*Task description*
From the first line to the last, transcribe the material exactly.

*** Exercise data Section Begins ***

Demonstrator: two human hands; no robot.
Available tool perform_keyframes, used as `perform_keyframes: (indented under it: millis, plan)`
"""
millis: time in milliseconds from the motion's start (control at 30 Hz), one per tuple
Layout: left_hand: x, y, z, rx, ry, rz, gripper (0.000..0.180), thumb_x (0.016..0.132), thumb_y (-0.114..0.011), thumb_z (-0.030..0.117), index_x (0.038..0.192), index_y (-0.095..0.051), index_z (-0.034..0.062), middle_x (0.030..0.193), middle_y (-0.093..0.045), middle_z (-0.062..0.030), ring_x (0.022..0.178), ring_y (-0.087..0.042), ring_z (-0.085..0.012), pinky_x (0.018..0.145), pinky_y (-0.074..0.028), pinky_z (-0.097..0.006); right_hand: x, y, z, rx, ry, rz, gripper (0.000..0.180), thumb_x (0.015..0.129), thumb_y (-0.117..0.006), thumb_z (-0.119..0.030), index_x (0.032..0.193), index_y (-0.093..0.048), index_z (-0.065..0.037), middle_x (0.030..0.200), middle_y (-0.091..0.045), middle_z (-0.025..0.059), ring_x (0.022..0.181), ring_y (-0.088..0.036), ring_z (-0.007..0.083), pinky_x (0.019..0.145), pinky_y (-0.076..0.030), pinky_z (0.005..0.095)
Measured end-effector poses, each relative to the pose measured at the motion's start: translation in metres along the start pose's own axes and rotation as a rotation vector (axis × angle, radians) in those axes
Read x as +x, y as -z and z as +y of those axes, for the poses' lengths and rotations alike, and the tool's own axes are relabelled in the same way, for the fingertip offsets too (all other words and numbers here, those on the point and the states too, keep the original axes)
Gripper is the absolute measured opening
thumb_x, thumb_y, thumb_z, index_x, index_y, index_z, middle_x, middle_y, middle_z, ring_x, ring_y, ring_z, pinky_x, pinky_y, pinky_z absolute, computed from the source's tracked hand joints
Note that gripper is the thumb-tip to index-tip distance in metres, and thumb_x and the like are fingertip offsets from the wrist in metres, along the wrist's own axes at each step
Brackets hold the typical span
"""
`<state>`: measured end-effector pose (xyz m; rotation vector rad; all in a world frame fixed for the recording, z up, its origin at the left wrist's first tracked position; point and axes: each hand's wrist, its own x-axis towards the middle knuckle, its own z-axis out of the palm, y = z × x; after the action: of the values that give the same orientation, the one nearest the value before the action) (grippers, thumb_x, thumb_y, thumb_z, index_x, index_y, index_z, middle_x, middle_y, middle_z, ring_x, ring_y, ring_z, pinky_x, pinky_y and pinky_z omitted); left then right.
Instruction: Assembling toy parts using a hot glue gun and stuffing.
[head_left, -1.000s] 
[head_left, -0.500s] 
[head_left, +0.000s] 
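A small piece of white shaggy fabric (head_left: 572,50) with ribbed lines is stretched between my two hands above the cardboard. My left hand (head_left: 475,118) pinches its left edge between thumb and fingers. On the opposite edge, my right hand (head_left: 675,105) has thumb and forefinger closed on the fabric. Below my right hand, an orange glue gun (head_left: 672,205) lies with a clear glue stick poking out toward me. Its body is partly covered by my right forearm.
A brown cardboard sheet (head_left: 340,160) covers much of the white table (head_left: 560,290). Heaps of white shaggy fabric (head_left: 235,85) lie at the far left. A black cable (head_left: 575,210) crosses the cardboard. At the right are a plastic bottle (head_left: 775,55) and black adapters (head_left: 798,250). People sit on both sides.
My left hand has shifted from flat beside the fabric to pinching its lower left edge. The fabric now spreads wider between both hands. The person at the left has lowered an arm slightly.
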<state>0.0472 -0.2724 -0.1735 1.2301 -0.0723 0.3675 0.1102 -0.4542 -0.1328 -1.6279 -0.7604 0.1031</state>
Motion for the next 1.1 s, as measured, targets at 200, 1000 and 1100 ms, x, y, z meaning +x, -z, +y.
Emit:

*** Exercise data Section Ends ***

*Answer to the problem*
Demonstrator: two human hands; no robot.
Available tool perform_keyframes, used as `perform_keyframes: (indented under it: millis, plan)`
"""
millis: time in milliseconds from the motion's start (control at 30 Hz), one per tuple
Layout: left_hand: x, y, z, rx, ry, rz, gripper (0.000..0.180), thumb_x (0.016..0.132), thumb_y (-0.114..0.011), thumb_z (-0.030..0.117), index_x (0.038..0.192), index_y (-0.095..0.051), index_z (-0.034..0.062), middle_x (0.030..0.193), middle_y (-0.093..0.045), middle_z (-0.062..0.030), ring_x (0.022..0.178), ring_y (-0.087..0.042), ring_z (-0.085..0.012), pinky_x (0.018..0.145), pinky_y (-0.074..0.028), pinky_z (-0.097..0.006); right_hand: x, y, z, rx, ry, rz, gripper (0.000..0.180), thumb_x (0.015..0.129), thumb_y (-0.117..0.006), thumb_z (-0.119..0.030), index_x (0.032..0.193), index_y (-0.093..0.048), index_z (-0.065..0.037), middle_x (0.030..0.200), middle_y (-0.091..0.045), middle_z (-0.025..0.059), ring_x (0.022..0.181), ring_y (-0.088..0.036), ring_z (-0.007..0.083), pinky_x (0.019..0.145), pinky_y (-0.076..0.030), pinky_z (0.005..0.095)
Measured end-effector poses, each relative to the pose measured at the motion's start: translation in metres along the start pose's own axes and rotation as a rotation vector (axis × angle, radians) in those axes
Read x as +x, y as -z and z as +y of those axes, for the poses' lengths and rotations alike, and the tool's own axes are relabelled in the same way, for the fingertip offsets too (all other words and numbers here, those on the point and the states too, keep the original axes)
Gripper is the absolute measured opening
thumb_x, thumb_y, thumb_z, index_x, index_y, index_z, middle_x, middle_y, middle_z, ring_x, ring_y, ring_z, pinky_x, pinky_y, pinky_z absolute, computed from the source's tracked hand joints
Note that gripper is the thumb-tip to index-tip distance in metres, and thumb_x and the like are fingertip offsets from the wrist in metres, along the wrist's own axes at each step
Brackets hold the typical span
"""
`<state>`: measured end-effector pose (xyz m; rotation vector rad; all in a world frame fixed for the recording, z up, its origin at the left wrist's first tracked position; point and axes: each hand's wrist, its own x-axis towards the middle knuckle, its own z-axis out of the palm, y = z × x; after the action: of the values that give the same orientation, the one nearest the value before the action) (grippers, thumb_x, thumb_y, thumb_z, index_x, index_y, index_z, middle_x, middle_y, middle_z, ring_x, ring_y, ring_z, pinky_x, pinky_y and pinky_z omitted); left then right.
Instruction: Assembling toy parts using a hot glue gun and stuffing.
[head_left, -1.000s] 
[head_left, -0.500s] 
[head_left, +0.000s] 
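A small piece of white shaggy fabric (head_left: 572,50) with ribbed lines is stretched between my two hands above the cardboard. My left hand (head_left: 475,118) pinches its left edge between thumb and fingers. On the opposite edge, my right hand (head_left: 675,105) has thumb and forefinger closed on the fabric. Below my right hand, an orange glue gun (head_left: 672,205) lies with a clear glue stick poking out toward me. Its body is partly covered by my right forearm.
A brown cardboard sheet (head_left: 340,160) covers much of the white table (head_left: 560,290). Heaps of white shaggy fabric (head_left: 235,85) lie at the far left. A black cable (head_left: 575,210) crosses the cardboard. At the right are a plastic bottle (head_left: 775,55) and black adapters (head_left: 798,250). People sit on both sides.
My left hand has shifted from flat beside the fabric to pinching its lower left edge. The fabric now spreads wider between both hands. The person at the left has lowered an arm slightly.
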<state>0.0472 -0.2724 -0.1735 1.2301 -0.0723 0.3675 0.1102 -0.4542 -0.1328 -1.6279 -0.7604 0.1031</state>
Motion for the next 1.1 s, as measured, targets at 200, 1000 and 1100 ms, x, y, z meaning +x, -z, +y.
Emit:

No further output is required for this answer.